→ Instructions for the task: Lines, not repeats, are what count: give the number of lines below that hold "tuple", and nothing more.

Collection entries
----------

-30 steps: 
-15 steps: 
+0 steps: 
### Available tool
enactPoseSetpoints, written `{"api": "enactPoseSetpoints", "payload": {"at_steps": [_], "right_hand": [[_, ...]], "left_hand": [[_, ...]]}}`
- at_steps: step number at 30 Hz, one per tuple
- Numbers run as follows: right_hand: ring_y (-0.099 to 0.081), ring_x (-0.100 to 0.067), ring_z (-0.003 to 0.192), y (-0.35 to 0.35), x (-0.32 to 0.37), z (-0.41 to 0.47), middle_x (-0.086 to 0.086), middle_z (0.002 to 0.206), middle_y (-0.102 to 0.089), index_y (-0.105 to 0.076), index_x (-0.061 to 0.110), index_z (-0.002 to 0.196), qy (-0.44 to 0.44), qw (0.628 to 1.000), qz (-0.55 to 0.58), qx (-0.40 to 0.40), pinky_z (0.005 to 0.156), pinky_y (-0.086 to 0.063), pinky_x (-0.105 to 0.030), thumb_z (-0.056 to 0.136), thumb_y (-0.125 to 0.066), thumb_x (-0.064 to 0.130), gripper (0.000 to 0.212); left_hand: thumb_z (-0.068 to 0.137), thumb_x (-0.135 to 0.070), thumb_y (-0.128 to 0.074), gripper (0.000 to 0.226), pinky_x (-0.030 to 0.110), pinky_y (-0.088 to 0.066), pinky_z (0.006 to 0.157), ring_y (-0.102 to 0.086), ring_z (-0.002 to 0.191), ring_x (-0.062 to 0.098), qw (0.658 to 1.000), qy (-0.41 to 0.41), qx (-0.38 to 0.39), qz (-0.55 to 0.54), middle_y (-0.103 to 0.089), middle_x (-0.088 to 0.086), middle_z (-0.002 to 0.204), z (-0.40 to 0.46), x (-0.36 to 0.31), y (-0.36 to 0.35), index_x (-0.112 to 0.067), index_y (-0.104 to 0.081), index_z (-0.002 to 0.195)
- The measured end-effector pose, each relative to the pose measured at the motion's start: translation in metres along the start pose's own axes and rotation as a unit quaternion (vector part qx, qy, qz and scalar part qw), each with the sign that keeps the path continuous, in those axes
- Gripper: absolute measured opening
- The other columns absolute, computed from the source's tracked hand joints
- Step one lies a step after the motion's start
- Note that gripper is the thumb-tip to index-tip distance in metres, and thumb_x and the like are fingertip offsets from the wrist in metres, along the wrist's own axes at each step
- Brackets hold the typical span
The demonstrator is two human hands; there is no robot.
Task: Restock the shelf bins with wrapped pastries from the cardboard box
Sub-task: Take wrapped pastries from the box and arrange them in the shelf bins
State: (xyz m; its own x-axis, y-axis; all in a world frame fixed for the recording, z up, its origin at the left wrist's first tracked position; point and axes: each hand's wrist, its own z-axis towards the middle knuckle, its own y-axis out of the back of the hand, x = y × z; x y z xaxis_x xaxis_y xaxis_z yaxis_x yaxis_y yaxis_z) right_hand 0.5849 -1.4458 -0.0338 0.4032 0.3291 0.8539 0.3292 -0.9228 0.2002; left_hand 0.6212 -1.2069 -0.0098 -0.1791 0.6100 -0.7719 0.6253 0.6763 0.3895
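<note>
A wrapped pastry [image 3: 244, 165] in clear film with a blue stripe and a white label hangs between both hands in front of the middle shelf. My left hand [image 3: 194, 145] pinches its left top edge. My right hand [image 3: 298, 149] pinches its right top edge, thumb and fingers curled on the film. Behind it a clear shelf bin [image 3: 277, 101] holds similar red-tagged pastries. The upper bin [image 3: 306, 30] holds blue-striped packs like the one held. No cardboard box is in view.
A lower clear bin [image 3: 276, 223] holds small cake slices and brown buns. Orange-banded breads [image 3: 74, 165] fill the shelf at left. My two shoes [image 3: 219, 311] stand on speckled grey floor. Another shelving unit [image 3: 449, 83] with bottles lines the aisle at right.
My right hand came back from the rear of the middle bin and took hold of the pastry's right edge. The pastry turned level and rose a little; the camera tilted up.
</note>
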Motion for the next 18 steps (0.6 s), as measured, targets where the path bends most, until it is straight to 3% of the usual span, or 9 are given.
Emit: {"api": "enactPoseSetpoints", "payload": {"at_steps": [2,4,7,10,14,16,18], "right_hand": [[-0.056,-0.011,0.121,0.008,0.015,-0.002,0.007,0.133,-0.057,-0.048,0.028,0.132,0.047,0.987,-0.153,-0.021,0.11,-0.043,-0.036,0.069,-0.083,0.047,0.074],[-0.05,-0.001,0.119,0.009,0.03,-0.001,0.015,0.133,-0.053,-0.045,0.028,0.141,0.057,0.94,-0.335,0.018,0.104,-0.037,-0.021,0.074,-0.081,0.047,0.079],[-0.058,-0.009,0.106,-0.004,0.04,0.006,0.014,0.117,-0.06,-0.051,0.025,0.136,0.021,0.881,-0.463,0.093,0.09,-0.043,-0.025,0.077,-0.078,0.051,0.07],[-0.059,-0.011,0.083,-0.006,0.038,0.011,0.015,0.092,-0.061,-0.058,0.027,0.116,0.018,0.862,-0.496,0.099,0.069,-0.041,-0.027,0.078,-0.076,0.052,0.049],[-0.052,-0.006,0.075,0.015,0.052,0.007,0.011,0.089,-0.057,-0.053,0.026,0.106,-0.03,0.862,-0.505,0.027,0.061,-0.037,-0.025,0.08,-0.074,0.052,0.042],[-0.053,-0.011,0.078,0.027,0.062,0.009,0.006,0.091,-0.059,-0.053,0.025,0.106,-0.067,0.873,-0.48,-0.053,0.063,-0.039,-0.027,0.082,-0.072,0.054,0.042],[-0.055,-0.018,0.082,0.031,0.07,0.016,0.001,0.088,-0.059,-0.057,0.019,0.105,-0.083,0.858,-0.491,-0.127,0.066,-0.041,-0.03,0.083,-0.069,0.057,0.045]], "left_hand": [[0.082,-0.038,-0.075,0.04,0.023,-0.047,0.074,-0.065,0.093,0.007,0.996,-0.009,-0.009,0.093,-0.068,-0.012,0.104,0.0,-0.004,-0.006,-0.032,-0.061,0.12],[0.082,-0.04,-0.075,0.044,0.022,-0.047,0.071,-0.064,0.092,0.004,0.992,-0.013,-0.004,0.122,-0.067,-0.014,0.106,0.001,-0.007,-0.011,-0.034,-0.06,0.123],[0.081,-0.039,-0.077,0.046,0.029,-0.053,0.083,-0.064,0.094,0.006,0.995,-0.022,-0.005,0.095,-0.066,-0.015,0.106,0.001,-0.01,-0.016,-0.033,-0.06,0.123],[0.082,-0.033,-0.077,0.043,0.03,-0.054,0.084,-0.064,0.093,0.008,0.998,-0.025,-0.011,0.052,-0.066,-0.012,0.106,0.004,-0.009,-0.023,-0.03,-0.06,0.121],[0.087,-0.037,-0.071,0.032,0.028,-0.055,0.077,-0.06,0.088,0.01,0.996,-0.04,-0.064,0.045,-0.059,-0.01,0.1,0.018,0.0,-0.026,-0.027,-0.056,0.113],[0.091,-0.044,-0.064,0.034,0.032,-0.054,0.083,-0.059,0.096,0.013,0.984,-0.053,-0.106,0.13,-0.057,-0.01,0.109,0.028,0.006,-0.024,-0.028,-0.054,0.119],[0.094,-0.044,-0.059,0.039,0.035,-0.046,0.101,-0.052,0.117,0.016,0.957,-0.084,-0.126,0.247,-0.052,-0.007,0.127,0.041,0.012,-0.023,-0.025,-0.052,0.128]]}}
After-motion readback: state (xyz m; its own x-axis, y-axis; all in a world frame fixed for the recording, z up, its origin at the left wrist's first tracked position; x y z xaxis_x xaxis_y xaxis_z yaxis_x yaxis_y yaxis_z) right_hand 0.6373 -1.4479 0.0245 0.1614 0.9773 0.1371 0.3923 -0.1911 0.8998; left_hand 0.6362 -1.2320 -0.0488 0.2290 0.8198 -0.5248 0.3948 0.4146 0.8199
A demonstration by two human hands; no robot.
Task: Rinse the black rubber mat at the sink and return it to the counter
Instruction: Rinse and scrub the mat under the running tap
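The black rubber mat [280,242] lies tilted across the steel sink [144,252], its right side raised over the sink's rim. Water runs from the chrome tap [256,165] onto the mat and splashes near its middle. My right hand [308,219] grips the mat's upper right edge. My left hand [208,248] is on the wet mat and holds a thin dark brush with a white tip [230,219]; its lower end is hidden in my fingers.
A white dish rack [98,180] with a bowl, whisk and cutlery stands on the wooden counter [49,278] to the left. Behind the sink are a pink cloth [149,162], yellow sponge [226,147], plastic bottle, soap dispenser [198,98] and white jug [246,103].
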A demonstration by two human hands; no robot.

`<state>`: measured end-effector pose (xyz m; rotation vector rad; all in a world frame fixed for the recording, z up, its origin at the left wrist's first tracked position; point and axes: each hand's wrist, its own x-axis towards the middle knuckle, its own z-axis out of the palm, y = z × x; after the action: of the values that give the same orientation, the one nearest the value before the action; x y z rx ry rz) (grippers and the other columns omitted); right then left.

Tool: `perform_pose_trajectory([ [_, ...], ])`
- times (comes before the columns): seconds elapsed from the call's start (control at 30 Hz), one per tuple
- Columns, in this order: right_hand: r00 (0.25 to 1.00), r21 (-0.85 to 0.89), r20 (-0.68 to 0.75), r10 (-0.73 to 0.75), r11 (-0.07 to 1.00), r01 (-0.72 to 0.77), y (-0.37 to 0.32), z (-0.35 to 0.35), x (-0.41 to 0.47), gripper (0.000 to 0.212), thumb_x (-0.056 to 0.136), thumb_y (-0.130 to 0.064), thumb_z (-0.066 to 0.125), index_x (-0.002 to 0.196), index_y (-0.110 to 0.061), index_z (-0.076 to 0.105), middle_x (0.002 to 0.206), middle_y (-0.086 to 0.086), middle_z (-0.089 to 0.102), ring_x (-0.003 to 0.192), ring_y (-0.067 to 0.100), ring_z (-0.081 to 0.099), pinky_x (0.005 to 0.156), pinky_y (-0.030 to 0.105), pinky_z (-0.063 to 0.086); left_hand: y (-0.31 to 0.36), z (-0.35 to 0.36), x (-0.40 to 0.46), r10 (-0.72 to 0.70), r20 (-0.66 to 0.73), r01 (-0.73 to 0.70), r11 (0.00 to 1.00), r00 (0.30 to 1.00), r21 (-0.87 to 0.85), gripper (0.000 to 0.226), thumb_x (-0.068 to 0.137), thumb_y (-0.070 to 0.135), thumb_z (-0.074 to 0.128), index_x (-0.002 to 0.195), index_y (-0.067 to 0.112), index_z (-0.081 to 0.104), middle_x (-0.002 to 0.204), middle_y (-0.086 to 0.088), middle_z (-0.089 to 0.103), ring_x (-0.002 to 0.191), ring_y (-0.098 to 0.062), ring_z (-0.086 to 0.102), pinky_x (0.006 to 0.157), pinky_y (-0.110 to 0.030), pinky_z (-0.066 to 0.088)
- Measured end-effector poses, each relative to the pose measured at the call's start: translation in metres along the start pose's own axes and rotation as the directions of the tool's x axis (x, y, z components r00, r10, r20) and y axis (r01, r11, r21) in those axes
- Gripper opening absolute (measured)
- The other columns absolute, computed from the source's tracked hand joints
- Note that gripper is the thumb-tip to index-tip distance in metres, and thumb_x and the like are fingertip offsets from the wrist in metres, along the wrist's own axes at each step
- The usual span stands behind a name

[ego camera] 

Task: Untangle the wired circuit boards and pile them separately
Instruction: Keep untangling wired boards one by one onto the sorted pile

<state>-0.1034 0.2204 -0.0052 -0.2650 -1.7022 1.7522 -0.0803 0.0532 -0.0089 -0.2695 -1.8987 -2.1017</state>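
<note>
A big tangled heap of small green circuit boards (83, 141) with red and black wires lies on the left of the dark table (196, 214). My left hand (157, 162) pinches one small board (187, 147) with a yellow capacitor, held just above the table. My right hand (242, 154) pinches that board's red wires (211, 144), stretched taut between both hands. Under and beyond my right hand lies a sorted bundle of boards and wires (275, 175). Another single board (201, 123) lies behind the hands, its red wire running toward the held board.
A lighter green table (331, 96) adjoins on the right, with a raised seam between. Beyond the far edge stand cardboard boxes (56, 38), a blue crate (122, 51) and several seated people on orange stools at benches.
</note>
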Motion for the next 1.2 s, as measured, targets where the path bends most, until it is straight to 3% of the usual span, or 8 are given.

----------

→ Task output: 2